Notably, do not use a component leg to route the signal from one side to the other, because there is no plate hole, and it will be hard to solder them on the top side of the PCB though you will have to for the signal itself (this really is error-prone by the way!)...

So better think about it during the design itself, and possibly use explicit, deported vias for the signals. I draw a quick example below (blue in bottom, red is top):
Here is a design tip to help soldering an ICSP header plug. When your PCB holes are not plated, which is
the case with homemade PCB, you want to avoid having to solder legs on the bottom and on the top layers.
The latter is obviously difficult because the component body is in the way.
The problem arises also when a through-hole leg is used to route signals from one plane to another.
So better design your layout with this in mind, possibly by adding explicit vias to do the job.
You bought vias? Use them instead of through-hole component legs, it will be easier and prettier in the end :)
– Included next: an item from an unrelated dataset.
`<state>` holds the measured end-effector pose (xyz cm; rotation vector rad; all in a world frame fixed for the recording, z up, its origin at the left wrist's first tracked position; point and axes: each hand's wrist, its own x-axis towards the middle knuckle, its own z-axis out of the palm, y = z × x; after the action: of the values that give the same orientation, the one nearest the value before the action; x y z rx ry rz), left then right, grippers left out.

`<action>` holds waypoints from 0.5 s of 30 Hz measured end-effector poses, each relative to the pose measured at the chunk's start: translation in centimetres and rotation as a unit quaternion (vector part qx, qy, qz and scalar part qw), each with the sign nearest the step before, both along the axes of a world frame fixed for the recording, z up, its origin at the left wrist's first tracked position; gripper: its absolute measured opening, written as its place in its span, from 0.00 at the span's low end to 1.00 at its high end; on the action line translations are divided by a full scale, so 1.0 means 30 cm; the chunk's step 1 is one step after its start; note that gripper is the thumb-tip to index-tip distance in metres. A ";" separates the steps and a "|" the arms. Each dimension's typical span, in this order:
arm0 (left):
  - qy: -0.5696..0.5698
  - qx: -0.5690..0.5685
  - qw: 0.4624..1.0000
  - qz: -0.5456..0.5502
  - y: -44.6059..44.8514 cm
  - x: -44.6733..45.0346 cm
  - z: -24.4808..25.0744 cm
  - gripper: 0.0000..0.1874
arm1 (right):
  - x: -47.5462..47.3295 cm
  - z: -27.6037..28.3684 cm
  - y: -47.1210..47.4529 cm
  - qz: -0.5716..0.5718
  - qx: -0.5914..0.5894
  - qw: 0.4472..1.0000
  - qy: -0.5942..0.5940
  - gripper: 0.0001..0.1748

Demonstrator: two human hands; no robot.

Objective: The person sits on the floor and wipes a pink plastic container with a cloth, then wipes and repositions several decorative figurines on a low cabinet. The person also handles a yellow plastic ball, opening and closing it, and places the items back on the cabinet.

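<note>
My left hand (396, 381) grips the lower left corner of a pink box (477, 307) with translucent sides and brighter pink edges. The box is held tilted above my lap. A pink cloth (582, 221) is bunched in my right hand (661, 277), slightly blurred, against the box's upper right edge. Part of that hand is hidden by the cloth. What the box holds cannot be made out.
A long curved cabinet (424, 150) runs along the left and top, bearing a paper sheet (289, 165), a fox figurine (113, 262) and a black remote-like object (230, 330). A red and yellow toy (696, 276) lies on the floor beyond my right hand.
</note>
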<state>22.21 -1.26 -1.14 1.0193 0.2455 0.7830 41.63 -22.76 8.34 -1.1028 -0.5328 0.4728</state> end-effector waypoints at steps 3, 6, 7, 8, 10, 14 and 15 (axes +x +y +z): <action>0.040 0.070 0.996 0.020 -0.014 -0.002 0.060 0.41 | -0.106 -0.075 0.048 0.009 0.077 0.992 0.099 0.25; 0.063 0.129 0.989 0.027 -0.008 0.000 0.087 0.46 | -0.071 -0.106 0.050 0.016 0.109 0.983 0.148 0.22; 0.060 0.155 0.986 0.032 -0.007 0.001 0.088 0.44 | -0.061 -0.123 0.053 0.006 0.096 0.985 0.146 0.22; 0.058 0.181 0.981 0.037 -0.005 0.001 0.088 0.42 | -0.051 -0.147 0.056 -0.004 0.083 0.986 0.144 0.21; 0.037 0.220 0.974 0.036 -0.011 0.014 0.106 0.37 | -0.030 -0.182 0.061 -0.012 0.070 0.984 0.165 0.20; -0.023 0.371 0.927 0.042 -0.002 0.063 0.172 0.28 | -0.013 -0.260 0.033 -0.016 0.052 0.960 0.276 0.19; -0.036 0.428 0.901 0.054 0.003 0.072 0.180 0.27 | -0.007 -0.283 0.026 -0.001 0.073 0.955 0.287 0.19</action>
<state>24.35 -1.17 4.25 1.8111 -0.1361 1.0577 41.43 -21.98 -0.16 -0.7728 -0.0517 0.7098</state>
Now if you cannot do so (or if you forget to do so as I did on the right), proceed with extreme mechanical caution!  Double-row headers such as the ICSP header above are hellish in this regard.

A risky business! I secured the pins with
epoxy on both sides before I gently
slide the plastic bracket back in place :/
What I end up doing is to first loosen the plastic bracket a bit by sliding the pins through it beforehand. Then I move it flush to the top of the pins, and I solder the bottom side.
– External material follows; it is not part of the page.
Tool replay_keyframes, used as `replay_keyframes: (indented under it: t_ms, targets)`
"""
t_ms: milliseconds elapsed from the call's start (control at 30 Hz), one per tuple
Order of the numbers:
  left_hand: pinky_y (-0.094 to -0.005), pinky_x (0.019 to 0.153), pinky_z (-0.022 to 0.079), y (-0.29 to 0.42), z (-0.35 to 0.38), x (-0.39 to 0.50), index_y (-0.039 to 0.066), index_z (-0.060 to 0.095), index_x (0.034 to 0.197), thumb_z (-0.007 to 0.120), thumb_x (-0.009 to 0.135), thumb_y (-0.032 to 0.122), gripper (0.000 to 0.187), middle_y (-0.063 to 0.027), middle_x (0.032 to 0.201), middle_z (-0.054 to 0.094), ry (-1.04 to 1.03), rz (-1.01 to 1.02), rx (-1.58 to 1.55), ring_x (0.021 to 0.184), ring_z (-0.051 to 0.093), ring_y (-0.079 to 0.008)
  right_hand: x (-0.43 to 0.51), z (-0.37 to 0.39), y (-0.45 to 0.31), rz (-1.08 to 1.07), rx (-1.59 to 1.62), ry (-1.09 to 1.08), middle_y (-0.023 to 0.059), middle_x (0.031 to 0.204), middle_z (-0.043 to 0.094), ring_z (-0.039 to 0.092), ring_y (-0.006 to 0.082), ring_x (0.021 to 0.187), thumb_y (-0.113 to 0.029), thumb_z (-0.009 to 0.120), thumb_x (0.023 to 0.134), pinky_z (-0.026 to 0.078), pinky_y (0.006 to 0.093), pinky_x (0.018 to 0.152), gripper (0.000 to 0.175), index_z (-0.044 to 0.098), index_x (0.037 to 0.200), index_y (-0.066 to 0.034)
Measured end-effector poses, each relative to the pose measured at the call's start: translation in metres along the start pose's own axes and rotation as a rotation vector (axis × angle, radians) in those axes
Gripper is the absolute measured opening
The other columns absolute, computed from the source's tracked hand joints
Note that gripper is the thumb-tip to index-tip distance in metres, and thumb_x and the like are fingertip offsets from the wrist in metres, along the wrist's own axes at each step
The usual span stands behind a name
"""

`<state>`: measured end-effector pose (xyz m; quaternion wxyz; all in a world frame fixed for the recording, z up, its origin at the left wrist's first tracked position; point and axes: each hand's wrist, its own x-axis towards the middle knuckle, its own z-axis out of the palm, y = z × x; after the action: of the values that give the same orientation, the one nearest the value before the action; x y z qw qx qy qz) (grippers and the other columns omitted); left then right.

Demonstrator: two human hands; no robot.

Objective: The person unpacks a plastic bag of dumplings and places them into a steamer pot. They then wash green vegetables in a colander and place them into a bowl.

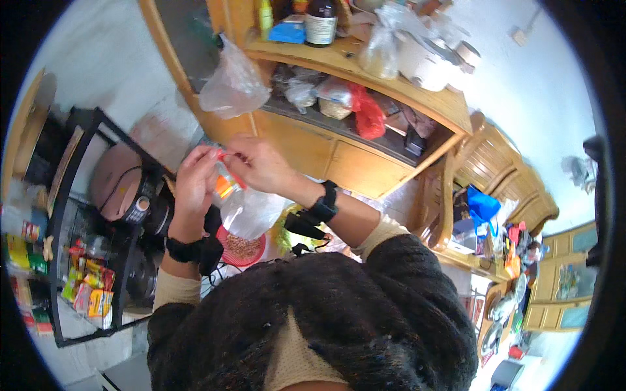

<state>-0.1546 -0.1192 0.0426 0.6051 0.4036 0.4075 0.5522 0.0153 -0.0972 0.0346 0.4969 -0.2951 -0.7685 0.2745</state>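
Observation:
My left hand [194, 183] is raised in front of me, its fingertips pinching one end of a thin red strip [238, 179], perhaps a tie or a bag edge. Close beside it, my right hand [264, 163] has its thumb and fingers closed on the same strip. A translucent plastic bag [254, 212] hangs below the hands, with an orange-printed part [225, 186] near its top. Fingers cover the bag's upper end, so how strip and bag join cannot be told. Under the bag is a red basket [263, 251] holding small pale-brown pieces that look like peanuts or beans.
A yellowish bowl [281, 234] with greens sits right of the basket. Ahead stands a wooden cabinet [288, 139], a plastic bag [234, 85] hanging from it. At left is a black metal rack [129, 244] with cookware and packets; at right, a wooden bench [503, 166].

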Motion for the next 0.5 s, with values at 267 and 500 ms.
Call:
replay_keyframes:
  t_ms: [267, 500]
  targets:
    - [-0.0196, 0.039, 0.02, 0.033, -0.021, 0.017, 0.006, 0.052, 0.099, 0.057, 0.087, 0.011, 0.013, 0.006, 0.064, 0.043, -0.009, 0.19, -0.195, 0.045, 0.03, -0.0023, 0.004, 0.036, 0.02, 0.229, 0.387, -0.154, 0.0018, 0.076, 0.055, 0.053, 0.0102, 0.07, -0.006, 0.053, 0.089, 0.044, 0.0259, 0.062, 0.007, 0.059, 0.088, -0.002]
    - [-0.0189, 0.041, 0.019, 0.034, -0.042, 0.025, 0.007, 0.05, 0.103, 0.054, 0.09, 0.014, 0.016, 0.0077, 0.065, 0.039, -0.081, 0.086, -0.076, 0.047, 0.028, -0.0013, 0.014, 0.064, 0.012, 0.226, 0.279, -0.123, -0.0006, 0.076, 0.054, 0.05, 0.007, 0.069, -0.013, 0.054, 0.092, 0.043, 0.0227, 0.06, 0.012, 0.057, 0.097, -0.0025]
When the pins are locked at two points, shearing is less likely to occur, so I still recommend to solder both sides for a more robust connection when possible. Use a thin soldering tip, making sure not to use too much solder on the top layer. Adding epoxy is probably a good thing also, especially for such a connector that will be used a lot. It will also help dissipate the large stress when the plastic bracket is sled in place.

Now, this will eat one or two millimeters from the protruding header pins at the end, and the connection will then be less than stellar...

One day I will proceed in two steps for a better looking result: first I solder the bottom side, I may solder the top but with very little solder to stay as flush as possible. Then I bury the bottom solder points in epoxy. Only once it is cured, I then add a little dab of epoxy also on the top between the legs, and then I slide the plastic bracket back to the PCB surface before the epoxy has cured. I suspect I would get better results, and still get a solid connector.

Using rivets large enough (here 1.0mm ID) will certainly help securing header pins on the PCB,
but look how close the heads are already ! No way a trace can be router between them.

Populating and securing the rivets

Funny game: populating the board with 0.8mm OD rivets (in 0.8mm drilled holes).
The board is halfway on the ruler here, because the rivets are protruding from below.
The metal ruler is quite important to keep the rivet head close and flush to the
(other) side of the PCB, before the tails are pushed down and enlarged.
Do not use a soft surface to push on the rivets from the other side!

Here it is. Huuh. Use a conic, pointy tool that has an "appropriate" diameter and shape.
This one is not wide enough I think, as can be seen in the first picture of the post.
But, hey, it works well and faster for prototyping (better than using soldered wires on both sides),
and it also really helps pinching the copper rings/pads to the PCB, which is very desirable!

I often (try!) to solder the rivet heads and tails nonetheless as I am unsure about the connection
(even though I never had an issue, the copper rivets really are flawless!).
My soldering iron was not properly set here, and I "flattened" the tin before is solidified here,
because I want the result to be as flush as possible, as required by the radio module I solder on the surface.

Using rivets proved another advantage: there are no protruding soldering points like when wire is used  instead for the vias. I still used a piece of kapton to make sure the serrated radio module would not make contact with a rivet head.
On the bottom left corner, you can see the epoxied ICSP connector pins. I really want this connector to be solid,
as it will be used a lot, and copper traces do not stick very well on these really crappy PCB clads.

Here we are, I hope it will help some of you.